健康食品広告 再点検を

健康食品広告 再点検を 微妙な表現 規制強める 全体の印象で判断

健康食品の広告で使う表現を中心に、食品表示の摘発や行政指導が強化されている。
消費者庁だけでなく保健所も加わり、複数の法律を積極的に運用。健康食品市場が拡大し、企業も消費者への商品の訴求に頭を悩ませているが、法令順守の再点検が必要だ。
 
消費者庁は3月、長野県の健康食品販売会社が扱う抗酸化物質「アスタキサンチン」を使った製品の新聞広告について、目の「ボンヤリ・にごった感じ」の症状が改善するかのような表示は合理的な根拠がないとして、再発防止を求める措置命令を出した。
 
広告に効果をうたう直接的な表現はなかったが、ある弁護士は「効果・効能を避けた微妙な表現にもメスが入るようになってきた。暗示も含めて規制する当局の姿勢が見て取れる」と話す。
 
2016年以降、消費者庁は健康食品を対象に景品表示法に基づく措置命令を立て続けに出している。
認知症予防をうたったココナツオイルや痩身効果を表示した「水素水」などを、実際より著しく優れていると誤解させる「優良誤認」表示と判断した。
 
地方自治体の保健所も新たな規制当局として浮上する。
16年4月に健康増進法に基づく勧告や命令の権限が自治体に移されたためだ。
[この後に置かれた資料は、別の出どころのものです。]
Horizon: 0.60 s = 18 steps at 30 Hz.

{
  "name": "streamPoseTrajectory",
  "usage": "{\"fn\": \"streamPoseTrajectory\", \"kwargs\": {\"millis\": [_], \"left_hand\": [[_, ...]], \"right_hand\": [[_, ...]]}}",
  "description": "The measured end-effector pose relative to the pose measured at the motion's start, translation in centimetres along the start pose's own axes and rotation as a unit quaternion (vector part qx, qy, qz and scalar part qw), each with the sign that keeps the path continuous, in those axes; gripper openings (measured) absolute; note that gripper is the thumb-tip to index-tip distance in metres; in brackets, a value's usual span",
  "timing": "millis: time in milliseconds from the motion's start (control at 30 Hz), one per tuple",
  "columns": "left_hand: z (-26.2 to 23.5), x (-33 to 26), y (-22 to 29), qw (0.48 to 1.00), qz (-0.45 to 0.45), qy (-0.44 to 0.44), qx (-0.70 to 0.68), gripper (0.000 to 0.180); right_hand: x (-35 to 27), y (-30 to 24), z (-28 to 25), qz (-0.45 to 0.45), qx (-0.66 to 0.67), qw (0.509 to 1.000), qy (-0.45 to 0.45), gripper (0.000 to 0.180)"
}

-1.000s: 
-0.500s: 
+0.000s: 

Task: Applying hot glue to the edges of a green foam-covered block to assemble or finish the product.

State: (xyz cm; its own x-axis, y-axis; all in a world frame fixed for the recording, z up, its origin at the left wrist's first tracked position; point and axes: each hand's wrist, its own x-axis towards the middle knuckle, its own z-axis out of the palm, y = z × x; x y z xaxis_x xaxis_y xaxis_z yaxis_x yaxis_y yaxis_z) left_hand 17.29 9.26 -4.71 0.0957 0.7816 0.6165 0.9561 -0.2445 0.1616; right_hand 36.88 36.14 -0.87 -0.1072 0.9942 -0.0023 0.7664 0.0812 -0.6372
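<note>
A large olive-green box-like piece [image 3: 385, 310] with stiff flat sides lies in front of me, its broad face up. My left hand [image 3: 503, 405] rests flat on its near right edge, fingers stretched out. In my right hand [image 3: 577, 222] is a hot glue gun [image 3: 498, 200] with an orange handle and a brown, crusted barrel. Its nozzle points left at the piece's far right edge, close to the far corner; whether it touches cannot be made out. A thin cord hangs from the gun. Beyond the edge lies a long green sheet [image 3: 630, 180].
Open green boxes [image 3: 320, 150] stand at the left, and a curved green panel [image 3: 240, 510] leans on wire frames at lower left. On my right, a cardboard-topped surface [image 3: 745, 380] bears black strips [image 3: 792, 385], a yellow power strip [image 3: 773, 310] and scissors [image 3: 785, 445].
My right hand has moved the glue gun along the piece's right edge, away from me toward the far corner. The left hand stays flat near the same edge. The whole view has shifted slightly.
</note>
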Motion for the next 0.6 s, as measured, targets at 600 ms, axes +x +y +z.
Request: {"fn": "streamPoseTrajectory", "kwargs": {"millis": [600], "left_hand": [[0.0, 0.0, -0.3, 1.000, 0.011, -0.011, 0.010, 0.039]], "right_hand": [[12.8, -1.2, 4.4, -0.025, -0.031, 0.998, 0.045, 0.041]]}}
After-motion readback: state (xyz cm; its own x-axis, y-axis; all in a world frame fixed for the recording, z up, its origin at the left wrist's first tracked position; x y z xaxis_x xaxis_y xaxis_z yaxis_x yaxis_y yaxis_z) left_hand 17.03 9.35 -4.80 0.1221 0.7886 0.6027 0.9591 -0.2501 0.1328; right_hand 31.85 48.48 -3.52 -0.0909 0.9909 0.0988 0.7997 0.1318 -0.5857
健康の保持増進効果について誤認される「誇大表示」を監視する。
 
規制強化の契機の一つが、15年4月に始まった「機能性表示食品」制度だ。
企業が自らの責任で成分の機能を裏付ける科学論文などの書類を提出すると、消費者庁が届け出を受理した60日後には販売が可能になる。
特定保健用食品(トクホ)に比べコスト負担なども少なく、これまでに約千件が受理されている。
 
ただ現状では、トクホなどでないのに誤解を招くような表示をする健康食品も多い。
消費者庁は昨年、健康食品の表示に関するガイドラインを公表したが、ガイドラインを読めばすぐにアウトとわかる広告も氾濫している。
 
表示が不当かは特定の文言ではなく全体の印象で判断される。
例えば、太っていた人が痩せたという写真とともに「飲むだけでドンドン落ちる!」などの表記があると、直接的に「痩せる」と書いていなくても痩身効果があるような印象を消費者に与える。
「効果には個人差があります」などと書いても、実際にそのような効果がなければ「虚偽誇大表示等」に当たる。
 
日本通信販売協会は5月、規制の基礎や最新情勢を学ぶ「サプリ塾」を始めた。
14年12月の景表法改正で表示担当者の設置などが義務付けられたが、この『表示管理体制』が整備できていない企業も多い。